All of lore.kernel.org
 help / color / mirror / Atom feed
From: Walker, Benjamin <benjamin.walker at intel.com>
To: spdk@lists.01.org
Subject: Re: [SPDK] Determination of NVMe max_io_xfer_size (NVME_MAX_XFER_SIZE) ?
Date: Wed, 09 Aug 2017 19:04:48 +0000	[thread overview]
Message-ID: <1502305486.2934.6.camel@intel.com> (raw)
In-Reply-To: 703D359C-FC0A-4692-A049-7F387B27CCC5@oracle.com

[-- Attachment #1: Type: text/plain, Size: 8998 bytes --]

On Wed, 2017-08-09 at 10:06 -0500, Lance Hartmann ORACLE wrote:
> 
> Ah, eureka!  Thank you!  506 was so unique, I just knew I was overlooking
> something.  *whew*  I feel so much better now! ;-)

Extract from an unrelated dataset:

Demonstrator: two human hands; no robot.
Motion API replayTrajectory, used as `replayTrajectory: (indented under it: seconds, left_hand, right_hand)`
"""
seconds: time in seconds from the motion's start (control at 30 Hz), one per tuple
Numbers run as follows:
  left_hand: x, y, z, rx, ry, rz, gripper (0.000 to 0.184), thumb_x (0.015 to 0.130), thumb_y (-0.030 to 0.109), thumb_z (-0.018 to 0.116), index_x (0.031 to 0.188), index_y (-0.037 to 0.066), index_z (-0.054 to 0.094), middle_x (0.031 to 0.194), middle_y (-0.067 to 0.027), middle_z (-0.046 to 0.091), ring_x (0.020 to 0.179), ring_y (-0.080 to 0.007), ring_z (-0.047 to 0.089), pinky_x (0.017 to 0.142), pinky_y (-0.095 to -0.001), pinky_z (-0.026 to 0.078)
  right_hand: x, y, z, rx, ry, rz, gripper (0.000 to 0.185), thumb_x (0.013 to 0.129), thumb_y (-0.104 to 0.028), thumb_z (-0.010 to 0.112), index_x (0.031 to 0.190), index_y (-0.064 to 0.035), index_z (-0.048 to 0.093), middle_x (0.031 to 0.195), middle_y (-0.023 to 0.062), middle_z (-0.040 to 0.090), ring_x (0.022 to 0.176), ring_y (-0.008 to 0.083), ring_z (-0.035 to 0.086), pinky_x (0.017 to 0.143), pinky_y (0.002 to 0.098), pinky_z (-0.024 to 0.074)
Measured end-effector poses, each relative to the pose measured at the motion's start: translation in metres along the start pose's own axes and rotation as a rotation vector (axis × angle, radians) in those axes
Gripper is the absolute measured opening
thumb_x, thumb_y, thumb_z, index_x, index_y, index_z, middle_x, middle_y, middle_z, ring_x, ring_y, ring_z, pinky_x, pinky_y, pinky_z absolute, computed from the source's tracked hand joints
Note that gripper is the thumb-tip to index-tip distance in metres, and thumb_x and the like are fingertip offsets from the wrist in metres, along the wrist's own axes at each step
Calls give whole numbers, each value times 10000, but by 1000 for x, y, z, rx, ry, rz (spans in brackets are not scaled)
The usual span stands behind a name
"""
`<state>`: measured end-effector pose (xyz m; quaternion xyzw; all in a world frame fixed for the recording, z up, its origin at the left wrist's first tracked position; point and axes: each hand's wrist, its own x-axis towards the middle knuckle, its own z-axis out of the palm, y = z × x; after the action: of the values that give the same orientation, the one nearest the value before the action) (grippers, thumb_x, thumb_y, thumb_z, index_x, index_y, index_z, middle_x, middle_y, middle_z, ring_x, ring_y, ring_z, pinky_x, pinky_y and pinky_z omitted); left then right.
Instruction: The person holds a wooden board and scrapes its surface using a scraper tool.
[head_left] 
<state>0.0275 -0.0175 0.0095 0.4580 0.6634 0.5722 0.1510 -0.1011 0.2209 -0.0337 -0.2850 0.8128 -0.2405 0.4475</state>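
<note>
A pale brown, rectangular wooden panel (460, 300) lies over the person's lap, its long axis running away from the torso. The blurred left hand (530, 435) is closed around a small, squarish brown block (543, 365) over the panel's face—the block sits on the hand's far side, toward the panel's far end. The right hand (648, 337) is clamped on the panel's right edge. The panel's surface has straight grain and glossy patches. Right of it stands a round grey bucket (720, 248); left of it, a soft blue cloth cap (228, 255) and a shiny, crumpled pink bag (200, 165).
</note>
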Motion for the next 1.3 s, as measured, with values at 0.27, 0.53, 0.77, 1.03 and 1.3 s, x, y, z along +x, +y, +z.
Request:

To expand a bit more on our choices in this area, SPDK defines two key
structures - requests and trackers. Trackers correspond 1:1 with entries in the
NVMe submission queues. Requests represent requests from the user to perform
I/O. There may be more requests outstanding than available trackers, in which
case we'll do software queueing until a tracker becomes available. We also split
requests for a huge number of reasons (large I/O, issues with sgl to prp
translation, etc.) to make the API more convenient to use, so requests often
have many children.

In NVMe, when a command is submitted the user gets to provide a command ID
(cid), which is a 16 bit number that will be provided in the completion entry.
This is how software is supposed to match completions up with submitted
commands. We elected to allocate the trackers for each NVMe submission queue as
an array and set the cid to the index of the tracker in this array. The tracker
holds our context for the command, including a pointer back to the request.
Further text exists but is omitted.